▶ **Task objective**
Up to and including the line with "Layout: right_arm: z", reproduce the listing below exactly, beginning at its first line.

▶ **Data block**
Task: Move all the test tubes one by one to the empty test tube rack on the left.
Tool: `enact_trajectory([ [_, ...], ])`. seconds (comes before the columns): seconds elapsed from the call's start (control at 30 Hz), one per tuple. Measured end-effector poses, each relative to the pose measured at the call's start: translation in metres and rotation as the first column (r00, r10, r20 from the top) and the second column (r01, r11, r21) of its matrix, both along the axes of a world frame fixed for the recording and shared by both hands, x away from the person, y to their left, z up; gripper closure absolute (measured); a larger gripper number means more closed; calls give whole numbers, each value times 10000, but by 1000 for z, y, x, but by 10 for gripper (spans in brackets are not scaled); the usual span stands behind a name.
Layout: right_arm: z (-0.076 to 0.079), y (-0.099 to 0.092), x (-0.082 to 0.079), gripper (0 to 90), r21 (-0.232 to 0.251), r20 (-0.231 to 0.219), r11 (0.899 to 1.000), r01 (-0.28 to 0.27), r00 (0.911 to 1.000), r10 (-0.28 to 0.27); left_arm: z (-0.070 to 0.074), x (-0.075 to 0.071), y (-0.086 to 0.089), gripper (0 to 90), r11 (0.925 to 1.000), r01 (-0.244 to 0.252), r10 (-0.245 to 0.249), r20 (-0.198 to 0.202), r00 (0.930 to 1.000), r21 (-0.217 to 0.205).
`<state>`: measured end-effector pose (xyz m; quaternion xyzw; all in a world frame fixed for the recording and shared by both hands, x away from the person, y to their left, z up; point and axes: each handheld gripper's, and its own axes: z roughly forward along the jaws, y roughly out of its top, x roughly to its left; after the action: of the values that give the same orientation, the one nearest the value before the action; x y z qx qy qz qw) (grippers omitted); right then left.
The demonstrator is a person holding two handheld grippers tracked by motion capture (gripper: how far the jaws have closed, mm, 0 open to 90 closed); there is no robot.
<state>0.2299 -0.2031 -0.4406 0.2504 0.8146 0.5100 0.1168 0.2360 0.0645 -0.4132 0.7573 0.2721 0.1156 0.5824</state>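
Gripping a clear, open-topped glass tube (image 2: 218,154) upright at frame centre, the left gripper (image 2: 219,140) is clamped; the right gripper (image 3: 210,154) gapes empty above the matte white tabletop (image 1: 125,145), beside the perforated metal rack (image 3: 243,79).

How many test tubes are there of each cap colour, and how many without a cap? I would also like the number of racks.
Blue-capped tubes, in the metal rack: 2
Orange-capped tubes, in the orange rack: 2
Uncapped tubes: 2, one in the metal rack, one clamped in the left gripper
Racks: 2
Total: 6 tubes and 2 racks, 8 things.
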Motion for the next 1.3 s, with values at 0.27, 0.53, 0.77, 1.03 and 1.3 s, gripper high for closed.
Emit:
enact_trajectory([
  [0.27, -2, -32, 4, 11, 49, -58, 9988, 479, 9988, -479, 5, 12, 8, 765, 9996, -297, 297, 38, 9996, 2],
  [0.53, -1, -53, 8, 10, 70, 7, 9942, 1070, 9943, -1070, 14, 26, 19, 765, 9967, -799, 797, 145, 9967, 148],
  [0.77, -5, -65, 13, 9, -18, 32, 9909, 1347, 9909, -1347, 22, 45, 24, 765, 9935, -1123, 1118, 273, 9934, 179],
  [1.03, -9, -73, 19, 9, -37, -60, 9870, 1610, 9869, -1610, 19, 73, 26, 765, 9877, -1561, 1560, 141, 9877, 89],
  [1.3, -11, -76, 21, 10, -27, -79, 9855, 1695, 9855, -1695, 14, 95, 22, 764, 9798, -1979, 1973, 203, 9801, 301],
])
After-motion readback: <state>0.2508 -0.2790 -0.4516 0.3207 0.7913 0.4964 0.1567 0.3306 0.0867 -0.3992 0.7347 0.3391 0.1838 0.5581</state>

▶ **Exercise result**
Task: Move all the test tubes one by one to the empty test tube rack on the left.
Tool: `enact_trajectory([ [_, ...], ])`. seconds (comes before the columns): seconds elapsed from the call's start (control at 30 Hz), one per tuple. Measured end-effector poses, each relative to the pose measured at the call's start: translation in metres and rotation as the first column (r00, r10, r20 from the top) and the second column (r01, r11, r21) of its matrix, both along the axes of a world frame fixed for the recording and shared by both hands, x away from the person, y to their left, z up; gripper closure absolute (measured); a larger gripper number means more closed; calls give whole numbers, each value times 10000, but by 1000 for z, y, x, but by 10 for gripper (spans in brackets are not scaled); the usual span stands behind a name.
Layout: right_arm: z (-0.076 to 0.079), y (-0.099 to 0.092), x (-0.082 to 0.079), gripper (0 to 90), r21 (-0.232 to 0.251), r20 (-0.231 to 0.219), r11 (0.899 to 1.000), r01 (-0.28 to 0.27), r00 (0.911 to 1.000), r10 (-0.28 to 0.27); left_arm: z (-0.070 to 0.074), x (-0.075 to 0.071), y (-0.086 to 0.089), gripper (0 to 90), r11 (0.925 to 1.000), r01 (-0.244 to 0.252), r10 (-0.245 to 0.249), r20 (-0.198 to 0.202), r00 (0.930 to 1.000), r21 (-0.217 to 0.205).

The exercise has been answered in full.